STJ Mar25 - Execução Penal - Unificação De Penas Anuladas - Juízo da Execução Unificou Pena de detenção com Reclusão e aplicou Regime Fechado - Nulidade - determinação para o cumprimento da pena sucessivo em regime semiaberto e aberto - ferimento aos arts. 69 e 76 do CP e 681 do CPP - Tráfico e Porte Ilegal de Arma
Publicado por Carlos Guilherme Pagiola (meu perfil)
DECISÃO
Trata-se de habeas corpus com pedido de liminar impetrado em favor de LUCAS AXXXXXXXX em que se aponta como autoridade coatora o TRIBUNAL DE JUSTIÇA DO ESTADO DE SÃO PAULO.

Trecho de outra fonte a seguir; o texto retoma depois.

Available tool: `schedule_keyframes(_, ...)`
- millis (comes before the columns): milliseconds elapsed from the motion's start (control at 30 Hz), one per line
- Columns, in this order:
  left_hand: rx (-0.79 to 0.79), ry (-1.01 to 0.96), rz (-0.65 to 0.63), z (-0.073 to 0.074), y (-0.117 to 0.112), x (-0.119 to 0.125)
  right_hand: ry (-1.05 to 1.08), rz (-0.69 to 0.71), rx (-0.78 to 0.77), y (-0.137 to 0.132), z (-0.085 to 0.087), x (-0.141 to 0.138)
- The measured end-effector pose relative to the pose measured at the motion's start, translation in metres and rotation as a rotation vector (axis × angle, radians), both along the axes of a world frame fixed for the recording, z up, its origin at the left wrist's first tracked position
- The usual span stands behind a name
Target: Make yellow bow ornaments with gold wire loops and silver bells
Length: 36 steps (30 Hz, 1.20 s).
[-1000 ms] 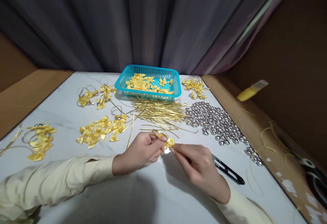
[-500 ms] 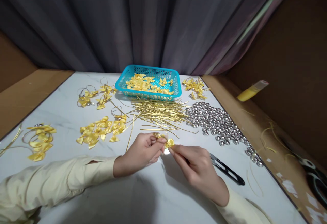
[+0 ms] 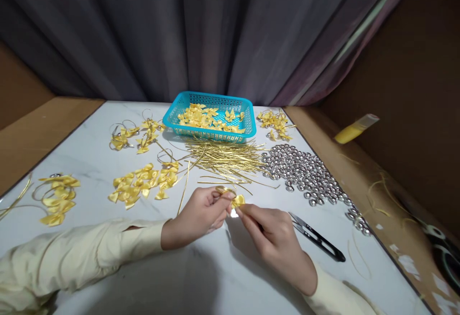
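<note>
Low over the white table (image 3: 215,276), my left hand (image 3: 199,217) and my right hand (image 3: 275,238) meet fingertip to fingertip. Both are pinched on one small yellow ribbon bow (image 3: 237,201) with a thin gold cord loop (image 3: 224,190) on it. A small silver piece shows just beneath the bow between my fingers. Loose yellow bows (image 3: 142,185) lie to the left of my left hand. A heap of gold cord pieces (image 3: 224,159) lies just beyond my hands.
A turquoise basket (image 3: 212,114) of bows stands at the back. Silver bells (image 3: 309,176) spread at right, black snips (image 3: 318,238) beside my right hand. Finished bows with loops lie at far left (image 3: 57,200), back left (image 3: 134,135) and back right (image 3: 275,122). A yellow tube (image 3: 354,129) rests on the right ledge.
My hands have stayed together on the bow, with only slight finger shifts. The view has moved a touch.
</note>
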<state>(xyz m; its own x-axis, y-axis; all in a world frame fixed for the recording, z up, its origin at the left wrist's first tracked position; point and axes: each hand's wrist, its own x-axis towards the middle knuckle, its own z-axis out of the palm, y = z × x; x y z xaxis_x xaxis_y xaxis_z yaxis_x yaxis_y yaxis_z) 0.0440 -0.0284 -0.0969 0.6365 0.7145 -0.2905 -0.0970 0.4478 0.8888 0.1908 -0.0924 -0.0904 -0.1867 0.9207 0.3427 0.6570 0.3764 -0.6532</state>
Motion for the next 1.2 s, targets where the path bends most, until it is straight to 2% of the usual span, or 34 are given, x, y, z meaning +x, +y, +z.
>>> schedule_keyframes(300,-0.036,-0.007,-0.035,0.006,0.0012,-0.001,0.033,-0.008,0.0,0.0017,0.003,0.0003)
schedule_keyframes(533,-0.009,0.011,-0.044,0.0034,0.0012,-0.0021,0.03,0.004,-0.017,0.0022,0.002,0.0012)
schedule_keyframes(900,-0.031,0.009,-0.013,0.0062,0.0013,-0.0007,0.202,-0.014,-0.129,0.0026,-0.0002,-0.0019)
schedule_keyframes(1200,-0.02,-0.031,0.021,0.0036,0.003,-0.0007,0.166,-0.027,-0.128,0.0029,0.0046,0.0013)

Na peça, a defesa informa que o paciente foi condenado ao cumprimento de duas penas, por ocasião da mesma sentença condenatória, sujeito a dois regimes prisionais distintos (fl. 6).
Alega que o Juiz da Vara de Execuções Penais decidiu por unificar as penas fixando-se o regime inicial fechado, decisão da qual se recorreu, tendo sido o agravo improvido pela 11ª Câmara de Direito Criminal do Tribunal de Justiça de São Paulo (fls. 6-7).
Sustenta que a decisão judicial combatida é eivada de ilegalidade, ao reformar decisão penal condenatória, violando o princípio do juiz natural e suprimindo instância recursal já preclusa (fls. 7-8).
Afirma que a sistemática penal determina que inicialmente sejam executadas as penas mais graves e, depois, as mais leves, conforme os arts. 69 e 76 do Código Penal e 681 do Código de Processo Penal (fls. 9-10).
No mérito, a defesa requer a concessão da medida liminar pleiteada e, ao final, a ordem definitiva, para que o paciente cumpra a pena na forma estabelecida na sentença penal condenatória transitada em julgado (fl. 14).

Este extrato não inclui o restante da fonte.